■ **What you are asked to do**: The line with "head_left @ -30" marks the first line to copy, and the line with "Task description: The" marks the last. Transcribe that stretch of the data below exactly, without pictures.

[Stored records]
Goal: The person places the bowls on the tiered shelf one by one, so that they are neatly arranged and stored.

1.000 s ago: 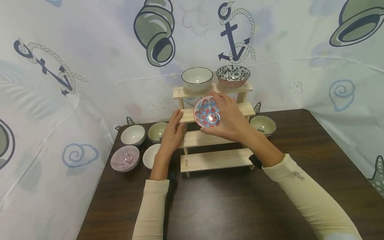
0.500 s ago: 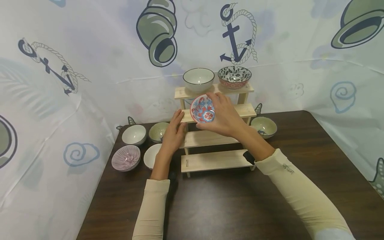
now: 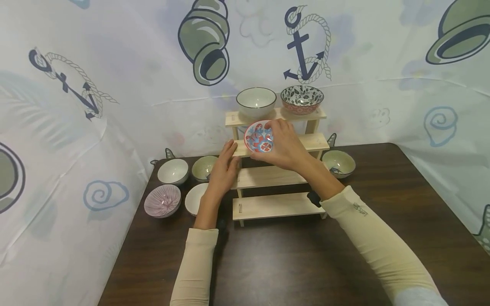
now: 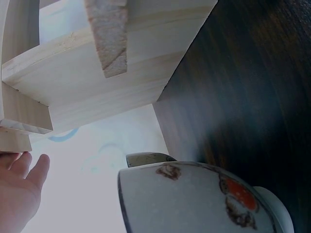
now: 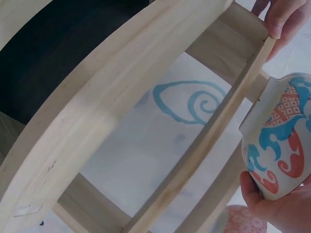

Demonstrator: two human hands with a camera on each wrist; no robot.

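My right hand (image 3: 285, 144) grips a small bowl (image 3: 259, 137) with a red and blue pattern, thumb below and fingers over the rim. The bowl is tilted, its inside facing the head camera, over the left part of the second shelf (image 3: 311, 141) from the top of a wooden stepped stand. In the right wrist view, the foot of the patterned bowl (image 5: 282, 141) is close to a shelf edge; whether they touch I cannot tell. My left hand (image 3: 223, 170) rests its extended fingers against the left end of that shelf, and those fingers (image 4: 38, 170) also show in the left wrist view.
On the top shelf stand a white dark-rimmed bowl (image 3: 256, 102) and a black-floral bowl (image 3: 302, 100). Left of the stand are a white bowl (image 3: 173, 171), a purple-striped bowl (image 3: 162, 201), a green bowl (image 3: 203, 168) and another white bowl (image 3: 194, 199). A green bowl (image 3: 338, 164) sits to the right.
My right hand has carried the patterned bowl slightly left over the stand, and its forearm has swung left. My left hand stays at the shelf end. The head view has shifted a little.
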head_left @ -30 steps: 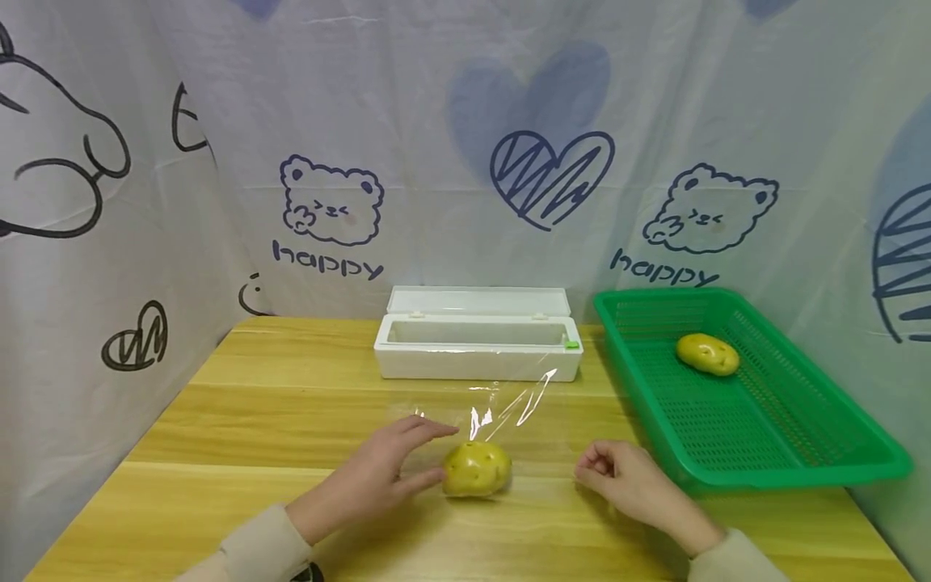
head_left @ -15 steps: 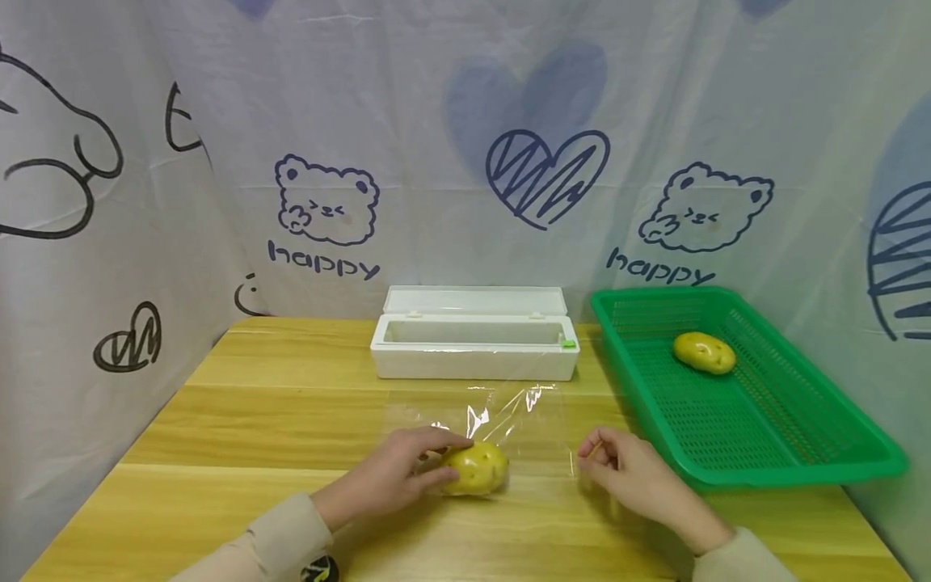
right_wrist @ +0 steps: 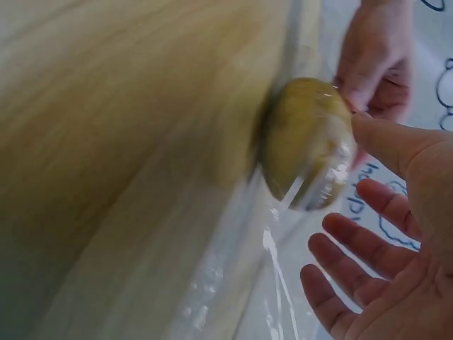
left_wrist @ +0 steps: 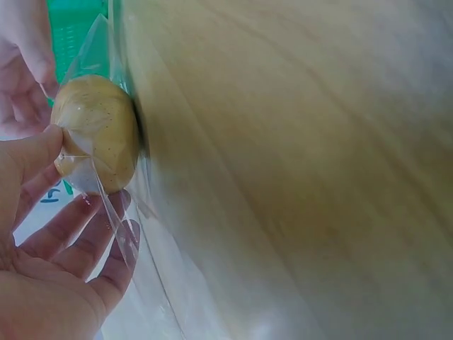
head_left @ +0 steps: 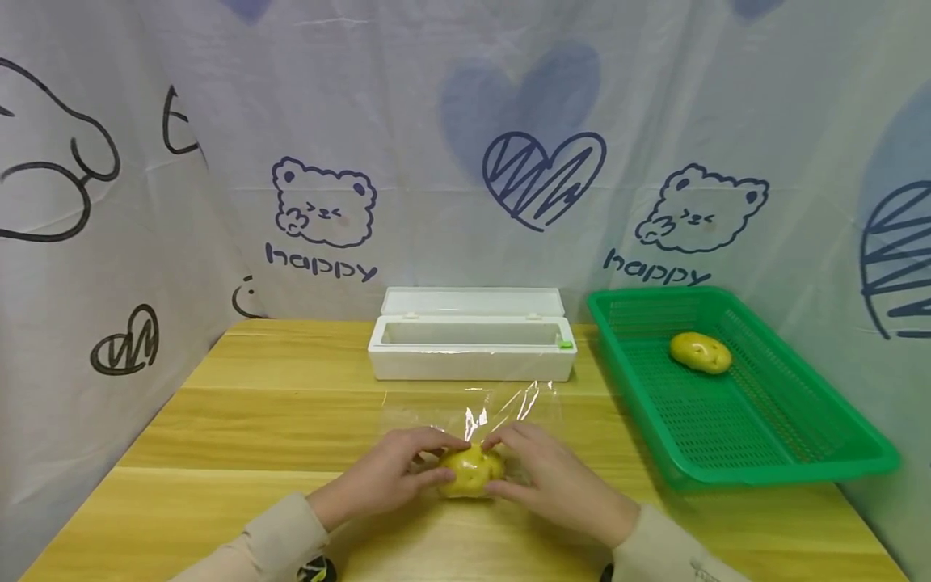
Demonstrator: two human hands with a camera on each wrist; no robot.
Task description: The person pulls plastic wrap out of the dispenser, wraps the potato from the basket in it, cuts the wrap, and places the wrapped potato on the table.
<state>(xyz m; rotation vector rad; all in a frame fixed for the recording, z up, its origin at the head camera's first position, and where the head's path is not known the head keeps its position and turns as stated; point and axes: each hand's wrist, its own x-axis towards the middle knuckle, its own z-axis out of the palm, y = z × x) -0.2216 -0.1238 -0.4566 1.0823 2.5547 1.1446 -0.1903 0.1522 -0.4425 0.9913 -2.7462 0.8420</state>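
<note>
A yellow potato [head_left: 471,470] lies on the wooden table with clear plastic film [head_left: 502,408] over it. In the head view, my left hand [head_left: 396,473] holds the potato's left side between thumb and fingers. My right hand [head_left: 549,477] is at its right side, thumb and forefinger at the surface. The right wrist view shows the thumb of my right hand [right_wrist: 403,234] at the potato [right_wrist: 308,145], its other fingers spread apart from it. In the left wrist view, film runs across the fingers of my left hand [left_wrist: 56,248] beside the potato [left_wrist: 99,134].
Behind the potato stands a white film dispenser box [head_left: 471,364] with its lid raised and a small green cutter [head_left: 566,345]. At the right, a green basket [head_left: 785,473] contains another potato [head_left: 701,353]. A printed curtain [head_left: 436,226] hangs behind the table [head_left: 240,404].
My right hand has moved left from the film's right edge to the potato. My left hand has closed in on the potato's left side. The film now lies lower over the table.
</note>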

■ **Exercise answer**:
head_left @ -30 steps: 
head_left @ -15 steps: 
right_wrist @ +0 steps: 
left_wrist @ +0 steps: 
head_left @ +0 steps: 
Demonstrator: two human hands with a camera on each wrist; no robot.
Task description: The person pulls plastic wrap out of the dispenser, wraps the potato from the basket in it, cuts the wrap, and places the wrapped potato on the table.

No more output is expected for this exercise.